Cansu Sönmez, zeytin ağacının dönüşüm ve sürdürülebilirlik temalarını işlediği ‘Soğuk Su Kadar Eski Bir Tat’ sergisini PG Art Gallery’de sunuyor

Sofralarınvazgeçilmezi zeytin. Birebir vakitte zeytin ağacı, tarih boyunca çeşitli efsanelere bahis olmasıyla da kadim bir anlatı. Yunan mitolojisinde, Anadolu’da, Arap coğrafyasında kültürleri etkileyen ve şekillendirmede hissesi olan, kıymetli bir meyve.
Sanatçı Cansu Sönmez, zeytin ağacının kadim bilgeliğinden esinlenerek “Soğuk Su Kadar Eski Bir Tat” başlıklı bir stant sunuyor sanatseverlere. Maslak’ta bulunan PG Arka Gallery’de 7 Nisan’a kadar görülebilir.
DÖNÜŞÜMÜN UNSURU
Sönmez, zeytini sadece bir meyve ya da tarihi bir sembol olarak değil, dönüşümün ve sürdürülebilirliğin bir ögesi olarak ele alıyor. Stantta yer alan çalışmalarında farklı disiplinleri bir ortaya getirerek zeytinin çok boyutlu bir portresini çiziyor Sönmez, zeytin atıklarından ürettiği yapıtlarla de insanın tabiatla kurduğu alakayı sorguluyor. Sönmez, akışkan ve dönüşebilen yüzeylerle geçmişin bilgeliğini bugüne taşıyor, yok oluşun değil dönüşümün ve var oluşun imkanlı olduğunu vurguluyor.
HOMEROS’TAN ALINTI
Sönmez, yapıtların üretim kademesinde teknoloji ve sanayiyle de işbirliği yapmış. Zeytin atıklarından geliştirilen vegan deri gereçlerle stantta yer alan “Yeni Kabuk” serisi; tekrar zeytin atıklarından üretilen iç içe dolanan zeytin yapraklarını çağrıştıran üç boyutlu baskı heykel ve büsbütün yapay zekâ araçları kullanarak üretilmiş “Herkesin ve Hiç Kimsenin” isimli görüntü…
Videoda Homeros’tan alıntılanan “Herkese aitim ve kimseye ilişkin değilim. Sen gelmeden evvel buradaydım ve sen gittikten sonra da burada olacağım” kelamı de standa derin bir iz bırakıyor. Sönmez, görüntüdeki estetiğin, stantta kullanılan vegan deri ve “Ölmez Ağaç” çalışmasındaki kolaj tekniğiyle bütünlük oluşturacak halde tasarlandığını belirtiyor. Görüntü üretiminde sanatçı Ahmet Rüstem Ekici ve Hakan Sorar, stantta yapıtlara eşlik eden metinlerde de Dilan Güven’in ve üç boyutlu heykelin dijital ortama aktarılmasında Artun İmamoğlu’nun imzaları var.

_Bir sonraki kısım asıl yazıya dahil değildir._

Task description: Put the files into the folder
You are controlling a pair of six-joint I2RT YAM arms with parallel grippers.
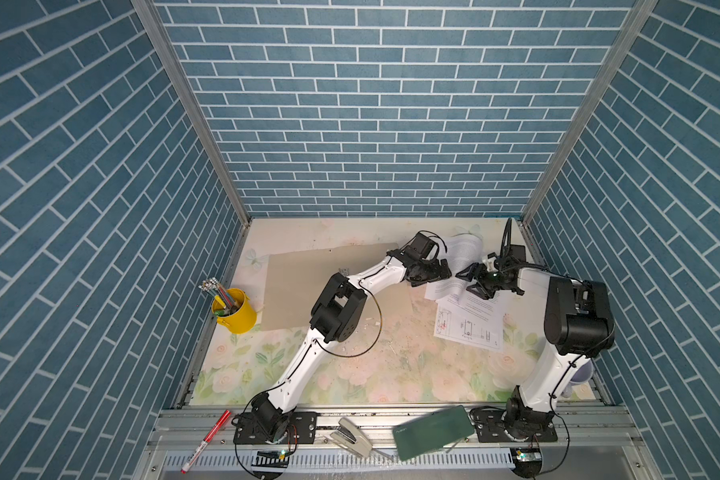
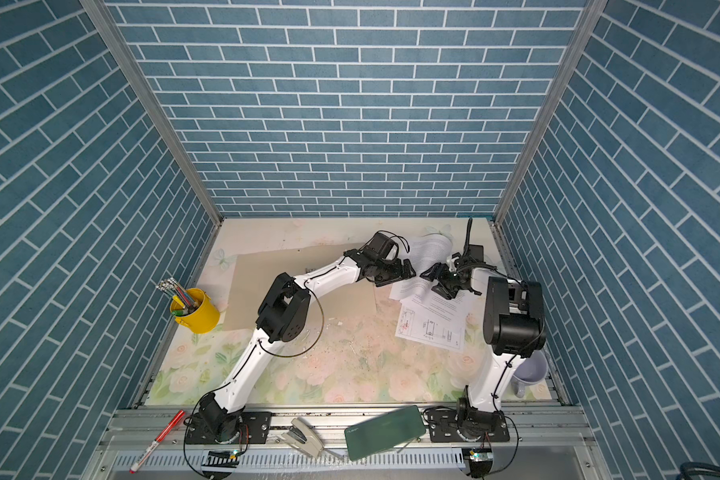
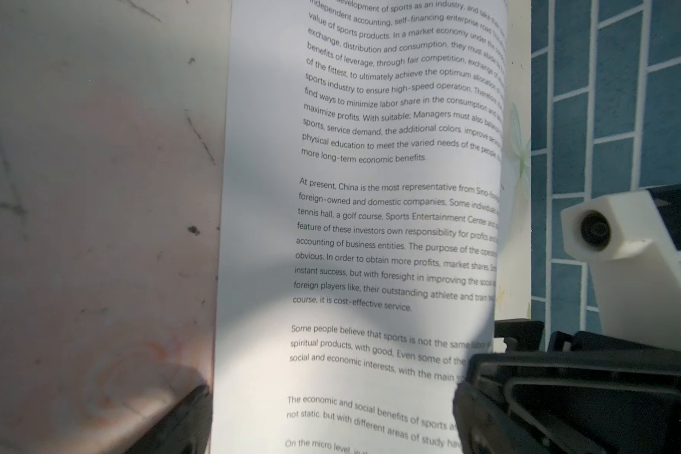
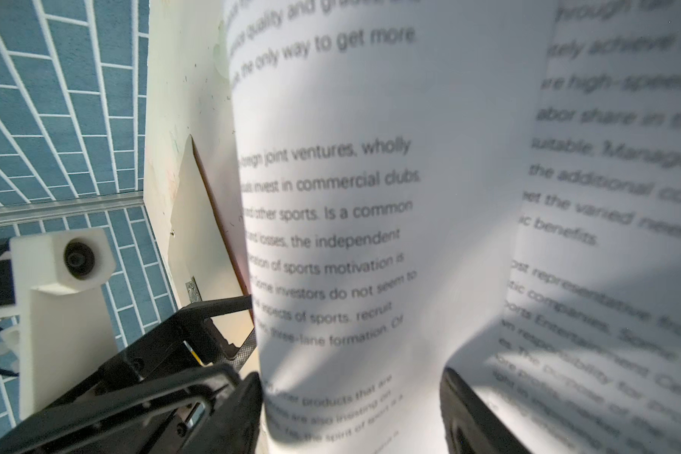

TOPRAĞIN HAFIZASINI YÜZEYE TAŞIMAK
Sergi için “Anlam ve materyal ortasında dolaşan bir hafızayı görünür kılıyor” sözlerini kullanan Sönmez, “Sergide yer alan formlar sadece birer hal değil, vaktin tortusu, insanın tabiat üzerindeki izleri ve tabiatın bu izleri ekolojik bir süreçle dönüştürme uğraşı olarak okunabilir” diyor. Bir ağaç olmanın ötesinde, tabiatla insanın kesişim noktasında duran bir varlık olduğunu vurguluyor esin kaynağı olan zeytinin. “Antik tapınaklardan tufan mitlerine, savaşlardan kutsama ritüellerine kadar uzanan bir belleğe sahip” sözlerini kullanıyor ve “Tarih boyunca sadece bir besin kaynağı değil, hafızanın taşıyıcısı, vaktin işareti ve direnişin alanı oldu. Yakıldığında bile köklerinden tekrar filizlenerek varlığını sürdürdü. Ziraî bir döngünün, barışın, kutsalın ve gündeliğin ortak paydası haline geldi” dedi.
Sönmez, standın zeytin ağacına ait farkındalık yaratmak, toprağın hafızasını yüzeye taşımak ve insanın tabiat üzerindeki müdahalesinin izlerini sorgulamak için bir alan açtığını vurguluyor ve kelamlarını şöyle sonlandırıyor:
“Serginin gereç ve kavramlar üzerinden kurduğu bu diyalogda, ziyaretçilerin de kendi kıssalarını bulmalarını umuyorum.”